**Work to be completed**
When you return the material, keep every line exactly as it is and omit the pictures.

-=-=-

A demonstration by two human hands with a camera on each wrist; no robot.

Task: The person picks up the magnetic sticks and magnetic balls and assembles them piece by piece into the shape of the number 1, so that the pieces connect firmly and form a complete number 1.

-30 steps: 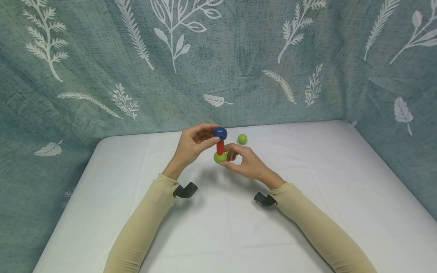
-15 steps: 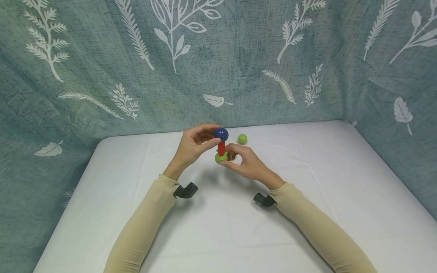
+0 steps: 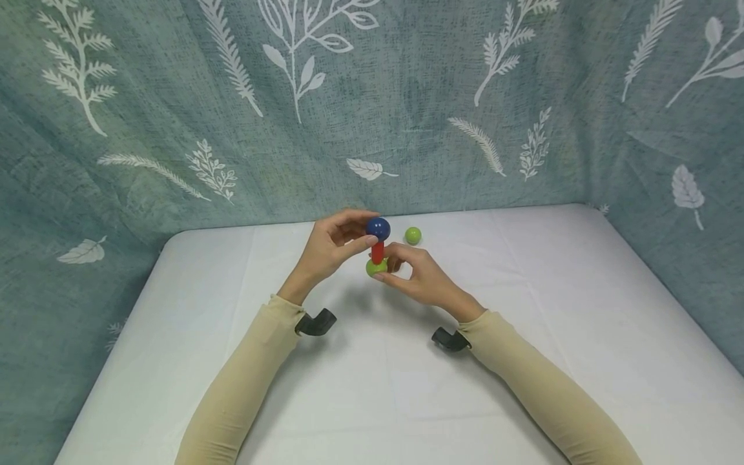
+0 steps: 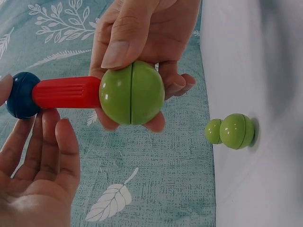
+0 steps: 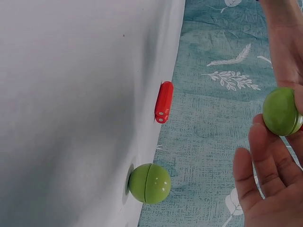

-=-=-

**Answer to this task**
A demonstration by two human hands with a camera on each wrist; no robot.

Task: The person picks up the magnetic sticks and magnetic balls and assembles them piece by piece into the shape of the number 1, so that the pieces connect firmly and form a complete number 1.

-30 steps: 
-15 steps: 
+0 steps: 
+0 steps: 
+0 steps: 

This exercise is done.